**Exercise directions:** In the entries below, find every line holding the string "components" and collect it.

Records contained in a dataset:
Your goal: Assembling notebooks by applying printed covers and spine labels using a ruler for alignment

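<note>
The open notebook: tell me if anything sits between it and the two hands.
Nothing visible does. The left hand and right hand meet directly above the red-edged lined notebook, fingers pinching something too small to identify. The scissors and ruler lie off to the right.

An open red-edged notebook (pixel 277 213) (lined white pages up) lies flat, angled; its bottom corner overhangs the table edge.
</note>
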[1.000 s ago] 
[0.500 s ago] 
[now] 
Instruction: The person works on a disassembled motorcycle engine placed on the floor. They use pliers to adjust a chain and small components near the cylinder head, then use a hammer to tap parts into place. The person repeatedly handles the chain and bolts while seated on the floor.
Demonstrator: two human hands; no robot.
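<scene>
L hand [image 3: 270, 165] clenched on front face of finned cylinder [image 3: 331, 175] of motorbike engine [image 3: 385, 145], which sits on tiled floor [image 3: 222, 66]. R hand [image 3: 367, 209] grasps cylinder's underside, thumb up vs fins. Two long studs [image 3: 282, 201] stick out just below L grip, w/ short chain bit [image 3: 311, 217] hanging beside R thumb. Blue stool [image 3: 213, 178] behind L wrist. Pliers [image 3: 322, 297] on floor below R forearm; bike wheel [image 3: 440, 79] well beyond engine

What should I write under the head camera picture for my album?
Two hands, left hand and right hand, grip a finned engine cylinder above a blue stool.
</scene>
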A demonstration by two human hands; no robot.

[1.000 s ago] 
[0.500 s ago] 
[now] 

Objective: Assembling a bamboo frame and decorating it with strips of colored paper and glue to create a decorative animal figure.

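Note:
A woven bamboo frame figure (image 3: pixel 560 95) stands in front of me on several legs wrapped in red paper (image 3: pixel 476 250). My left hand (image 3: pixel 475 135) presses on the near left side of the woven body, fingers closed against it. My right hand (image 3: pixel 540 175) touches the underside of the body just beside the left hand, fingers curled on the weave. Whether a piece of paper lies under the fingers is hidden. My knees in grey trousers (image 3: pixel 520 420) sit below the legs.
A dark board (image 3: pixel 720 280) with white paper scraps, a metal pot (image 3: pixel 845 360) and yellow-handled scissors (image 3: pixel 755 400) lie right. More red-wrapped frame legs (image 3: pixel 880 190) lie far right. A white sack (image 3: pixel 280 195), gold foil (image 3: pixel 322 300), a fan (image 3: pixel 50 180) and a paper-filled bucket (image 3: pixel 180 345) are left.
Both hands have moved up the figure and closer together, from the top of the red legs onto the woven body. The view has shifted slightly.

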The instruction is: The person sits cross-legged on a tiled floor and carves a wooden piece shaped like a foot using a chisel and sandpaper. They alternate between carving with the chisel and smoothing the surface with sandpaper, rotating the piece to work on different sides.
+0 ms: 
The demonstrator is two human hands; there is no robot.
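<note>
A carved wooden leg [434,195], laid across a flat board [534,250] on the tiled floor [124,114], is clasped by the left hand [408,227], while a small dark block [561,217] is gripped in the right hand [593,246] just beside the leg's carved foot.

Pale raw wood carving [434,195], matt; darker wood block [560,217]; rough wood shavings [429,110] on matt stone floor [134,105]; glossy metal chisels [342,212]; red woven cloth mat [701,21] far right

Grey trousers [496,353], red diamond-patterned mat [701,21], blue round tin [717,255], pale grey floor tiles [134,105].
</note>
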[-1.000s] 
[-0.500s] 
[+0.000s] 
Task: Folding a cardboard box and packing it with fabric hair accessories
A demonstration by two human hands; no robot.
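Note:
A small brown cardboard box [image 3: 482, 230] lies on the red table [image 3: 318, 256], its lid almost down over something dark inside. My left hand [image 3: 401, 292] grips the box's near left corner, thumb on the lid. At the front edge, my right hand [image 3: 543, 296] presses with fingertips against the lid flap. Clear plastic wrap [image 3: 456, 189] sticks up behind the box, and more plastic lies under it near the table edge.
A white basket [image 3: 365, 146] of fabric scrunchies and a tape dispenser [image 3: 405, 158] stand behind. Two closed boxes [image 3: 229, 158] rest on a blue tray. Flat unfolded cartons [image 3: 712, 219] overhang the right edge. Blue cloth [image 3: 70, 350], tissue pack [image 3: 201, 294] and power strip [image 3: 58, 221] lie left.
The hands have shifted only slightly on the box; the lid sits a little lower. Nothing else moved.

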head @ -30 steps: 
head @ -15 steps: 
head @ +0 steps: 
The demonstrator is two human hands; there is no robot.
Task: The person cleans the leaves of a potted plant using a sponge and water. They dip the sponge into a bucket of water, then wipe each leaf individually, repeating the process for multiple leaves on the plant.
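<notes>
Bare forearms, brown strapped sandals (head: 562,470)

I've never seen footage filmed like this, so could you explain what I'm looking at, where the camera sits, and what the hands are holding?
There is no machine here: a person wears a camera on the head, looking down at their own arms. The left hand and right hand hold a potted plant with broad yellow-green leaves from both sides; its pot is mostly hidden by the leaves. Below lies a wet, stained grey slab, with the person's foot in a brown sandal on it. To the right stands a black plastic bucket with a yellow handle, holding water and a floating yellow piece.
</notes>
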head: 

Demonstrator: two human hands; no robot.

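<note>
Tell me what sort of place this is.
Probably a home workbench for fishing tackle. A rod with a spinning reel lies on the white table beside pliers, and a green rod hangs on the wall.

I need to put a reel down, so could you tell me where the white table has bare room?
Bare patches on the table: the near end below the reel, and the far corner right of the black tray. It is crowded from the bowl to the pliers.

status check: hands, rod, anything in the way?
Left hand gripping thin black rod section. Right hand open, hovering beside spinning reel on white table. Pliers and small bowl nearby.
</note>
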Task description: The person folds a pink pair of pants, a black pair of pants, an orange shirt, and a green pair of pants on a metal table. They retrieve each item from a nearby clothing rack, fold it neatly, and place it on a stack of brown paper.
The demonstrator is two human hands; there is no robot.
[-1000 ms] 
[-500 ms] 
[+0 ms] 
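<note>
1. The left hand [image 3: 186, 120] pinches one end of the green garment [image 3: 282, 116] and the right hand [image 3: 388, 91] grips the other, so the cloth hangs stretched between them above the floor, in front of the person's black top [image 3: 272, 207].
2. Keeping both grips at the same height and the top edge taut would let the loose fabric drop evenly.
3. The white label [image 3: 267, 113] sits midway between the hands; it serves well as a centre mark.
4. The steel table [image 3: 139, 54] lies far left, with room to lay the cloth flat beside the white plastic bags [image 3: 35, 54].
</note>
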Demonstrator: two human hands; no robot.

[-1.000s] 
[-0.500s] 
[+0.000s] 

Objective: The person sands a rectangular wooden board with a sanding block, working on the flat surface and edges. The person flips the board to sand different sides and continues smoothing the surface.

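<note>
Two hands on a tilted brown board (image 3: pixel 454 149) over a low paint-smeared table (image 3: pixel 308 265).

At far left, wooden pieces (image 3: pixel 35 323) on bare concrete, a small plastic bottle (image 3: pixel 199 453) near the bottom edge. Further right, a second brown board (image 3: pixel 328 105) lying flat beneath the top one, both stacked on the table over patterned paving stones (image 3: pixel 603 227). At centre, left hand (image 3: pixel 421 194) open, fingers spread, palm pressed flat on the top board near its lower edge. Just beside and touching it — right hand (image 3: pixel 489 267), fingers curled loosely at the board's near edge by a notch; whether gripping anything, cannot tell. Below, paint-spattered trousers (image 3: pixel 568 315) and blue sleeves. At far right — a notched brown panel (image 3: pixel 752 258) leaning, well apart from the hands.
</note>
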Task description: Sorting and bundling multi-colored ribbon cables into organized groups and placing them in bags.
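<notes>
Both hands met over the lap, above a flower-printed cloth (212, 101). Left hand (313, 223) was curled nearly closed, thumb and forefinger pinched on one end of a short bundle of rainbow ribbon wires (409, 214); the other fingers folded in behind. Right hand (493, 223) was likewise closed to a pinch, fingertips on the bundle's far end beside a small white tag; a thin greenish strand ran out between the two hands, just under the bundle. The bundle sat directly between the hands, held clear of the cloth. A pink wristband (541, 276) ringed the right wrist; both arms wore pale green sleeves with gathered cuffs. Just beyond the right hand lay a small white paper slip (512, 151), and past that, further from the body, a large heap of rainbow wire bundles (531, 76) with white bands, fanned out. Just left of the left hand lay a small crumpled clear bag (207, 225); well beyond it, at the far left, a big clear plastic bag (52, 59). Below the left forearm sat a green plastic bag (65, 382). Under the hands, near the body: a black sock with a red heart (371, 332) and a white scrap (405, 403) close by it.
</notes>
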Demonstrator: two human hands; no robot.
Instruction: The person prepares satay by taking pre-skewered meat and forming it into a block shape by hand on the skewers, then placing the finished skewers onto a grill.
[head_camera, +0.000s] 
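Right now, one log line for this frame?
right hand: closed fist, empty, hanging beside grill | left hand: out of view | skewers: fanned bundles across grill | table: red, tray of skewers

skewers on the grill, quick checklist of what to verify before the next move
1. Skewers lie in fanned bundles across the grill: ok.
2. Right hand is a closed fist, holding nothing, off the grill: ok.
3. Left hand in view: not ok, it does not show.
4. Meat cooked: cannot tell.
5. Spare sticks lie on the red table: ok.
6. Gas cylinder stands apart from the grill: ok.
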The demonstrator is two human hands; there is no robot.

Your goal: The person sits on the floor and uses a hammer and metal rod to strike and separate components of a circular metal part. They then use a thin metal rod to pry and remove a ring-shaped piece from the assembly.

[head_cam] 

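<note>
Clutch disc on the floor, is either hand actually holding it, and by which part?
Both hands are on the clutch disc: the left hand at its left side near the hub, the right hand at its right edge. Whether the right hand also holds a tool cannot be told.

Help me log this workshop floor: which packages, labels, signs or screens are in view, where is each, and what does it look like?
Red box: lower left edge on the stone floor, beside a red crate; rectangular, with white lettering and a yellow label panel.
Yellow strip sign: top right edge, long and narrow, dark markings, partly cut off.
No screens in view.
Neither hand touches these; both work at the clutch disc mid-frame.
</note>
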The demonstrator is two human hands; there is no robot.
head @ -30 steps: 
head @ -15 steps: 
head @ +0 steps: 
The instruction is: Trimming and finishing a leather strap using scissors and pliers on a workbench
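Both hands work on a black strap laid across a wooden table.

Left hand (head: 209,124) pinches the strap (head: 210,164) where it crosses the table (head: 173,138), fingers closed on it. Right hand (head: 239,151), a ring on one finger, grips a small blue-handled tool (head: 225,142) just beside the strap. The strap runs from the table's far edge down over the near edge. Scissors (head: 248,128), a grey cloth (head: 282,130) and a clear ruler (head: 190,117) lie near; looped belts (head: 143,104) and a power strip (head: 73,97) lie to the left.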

**Solution to this task:**
Instruction: The person works on a disassembled motorcycle engine placed on the floor. They use pliers to adjust a chain and small components near the cylinder head, then use a hammer to tap parts into place. The person repeatedly handles the chain and bolts while seated on the floor.
Your goal: The person sits on the floor and uses a hammer and metal rod to strike and separate components of a circular metal part. They then use a thin metal rod to pry and remove a ring-shaped piece from the assembly.

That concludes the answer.